> **Work to complete**: Verbatim, and with nothing else, reproduce the data below from its first line through the line containing "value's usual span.".

> **Information supplied**:

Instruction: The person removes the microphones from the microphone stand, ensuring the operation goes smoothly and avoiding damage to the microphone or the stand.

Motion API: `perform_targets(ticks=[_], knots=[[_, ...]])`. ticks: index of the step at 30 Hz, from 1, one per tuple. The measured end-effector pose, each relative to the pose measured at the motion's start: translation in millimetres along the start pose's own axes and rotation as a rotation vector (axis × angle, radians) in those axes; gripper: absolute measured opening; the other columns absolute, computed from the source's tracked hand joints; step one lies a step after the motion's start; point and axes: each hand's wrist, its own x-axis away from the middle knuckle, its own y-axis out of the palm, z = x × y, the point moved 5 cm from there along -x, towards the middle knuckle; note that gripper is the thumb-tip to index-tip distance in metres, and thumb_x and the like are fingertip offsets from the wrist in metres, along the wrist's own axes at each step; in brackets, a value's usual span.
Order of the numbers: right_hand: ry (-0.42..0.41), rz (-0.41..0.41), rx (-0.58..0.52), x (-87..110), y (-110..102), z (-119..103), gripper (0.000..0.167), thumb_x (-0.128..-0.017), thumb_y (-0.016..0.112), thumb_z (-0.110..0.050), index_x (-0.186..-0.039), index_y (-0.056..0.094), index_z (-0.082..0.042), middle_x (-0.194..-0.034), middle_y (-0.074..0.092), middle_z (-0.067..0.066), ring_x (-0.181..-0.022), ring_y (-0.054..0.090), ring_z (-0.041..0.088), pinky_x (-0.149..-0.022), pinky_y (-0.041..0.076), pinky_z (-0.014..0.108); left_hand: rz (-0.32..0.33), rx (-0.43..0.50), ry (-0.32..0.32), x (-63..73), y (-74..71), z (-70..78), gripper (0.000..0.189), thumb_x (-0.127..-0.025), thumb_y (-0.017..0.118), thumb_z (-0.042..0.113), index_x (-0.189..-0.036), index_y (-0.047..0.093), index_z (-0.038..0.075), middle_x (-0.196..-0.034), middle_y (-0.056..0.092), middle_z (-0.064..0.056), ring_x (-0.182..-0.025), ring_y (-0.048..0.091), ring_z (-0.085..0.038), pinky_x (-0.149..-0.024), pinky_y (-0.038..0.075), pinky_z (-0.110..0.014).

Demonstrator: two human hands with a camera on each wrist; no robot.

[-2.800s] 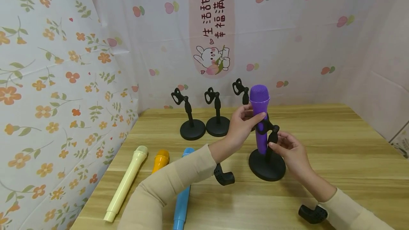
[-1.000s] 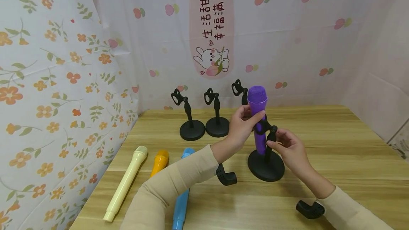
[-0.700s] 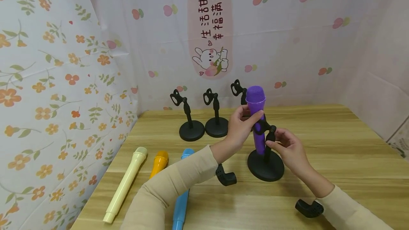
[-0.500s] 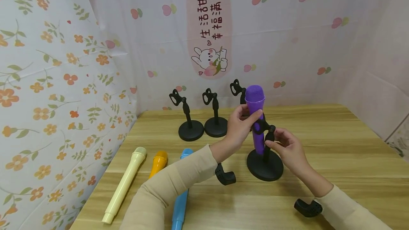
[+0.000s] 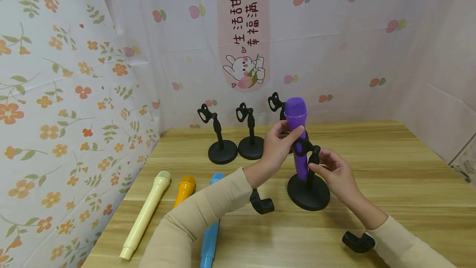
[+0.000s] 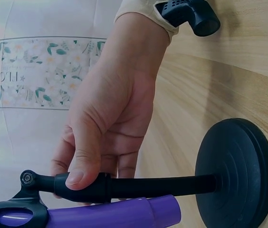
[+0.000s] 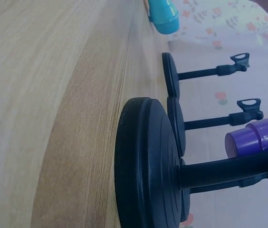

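My left hand (image 5: 276, 148) holds a purple microphone (image 5: 296, 120) by its upper body, thumb across the front. The microphone stands nearly upright, with the clip of a black desktop mic stand (image 5: 309, 193) around its middle. Its lower end hangs just above the round base, beside the stem. My right hand (image 5: 340, 175) pinches the neck of that stand below the clip. In the left wrist view, the right hand (image 6: 112, 109) has its thumb on the stand's neck, with the purple microphone (image 6: 110, 213) alongside. The right wrist view shows the base (image 7: 148, 161) on the table.
Behind are three more black mic stands, including the left one (image 5: 222, 152) and the middle one (image 5: 251, 148); the third is partly hidden. Cream (image 5: 146, 214), orange (image 5: 184, 189) and blue (image 5: 212, 239) microphones lie at left on the wooden table (image 5: 390, 168). My left sleeve partly covers the orange and blue ones.
The purple microphone and left hand have risen very slightly over the last half second. Compared with the oldest frame, microphone and stand appear a little further left. Both hands keep their holds.
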Motion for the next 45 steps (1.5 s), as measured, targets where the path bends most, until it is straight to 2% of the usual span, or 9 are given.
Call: perform_targets(ticks=[16,45], knots=[[0.0,0.0,0.021,-1.3,-0.8,1.0,0.031,-0.087,0.072,-0.002,-0.113,0.057,0.007,-0.095,0.061,-0.009,-0.087,0.059,0.005,-0.08,0.049,0.014,-0.009,0.025,0.032,-4.2,-3.0,0.9,0.029,-0.091,0.07,0.032,-0.114,0.065,0.014,-0.098,0.065,0.004,-0.085,0.062,-0.012,-0.076,0.055,-0.03],[0.033,-0.006,0.062,0.1,-0.9,0.3,0.034,-0.088,0.073,-0.007,-0.116,0.058,0.005,-0.097,0.061,-0.009,-0.089,0.058,0.006,-0.08,0.049,0.013,-0.002,0.069,0.026,-10.2,-8.6,5.0,0.035,-0.093,0.068,0.033,-0.121,0.063,0.013,-0.103,0.064,0.001,-0.091,0.063,-0.017,-0.08,0.055,-0.034]])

> **Problem solution**:
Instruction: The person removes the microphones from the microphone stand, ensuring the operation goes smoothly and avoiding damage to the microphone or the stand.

Motion API: `perform_targets(ticks=[_], knots=[[_, ...]])`. ticks: index of the step at 30 Hz, from 1, one per tuple. The measured end-effector pose, each relative to the pose measured at the motion's start: translation in millimetres along the start pose's own axes and rotation as a rotation vector (axis × angle, radians) in those axes; gripper: absolute measured opening; the other columns absolute, computed from the source's tracked hand joints; step one lies a step after the motion's start; point and axes: each hand's wrist, its own x-axis away from the middle knuckle, its own y-axis out of the palm, z = x × y, the point moved 5 cm from there along -x, towards the middle knuckle; note that gripper is the thumb-tip to index-tip distance in metres, and thumb_x and the like are fingertip offsets from the wrist in metres, along the wrist's own axes at each step; in brackets, a value's usual span.

Nothing remains open in this exercise.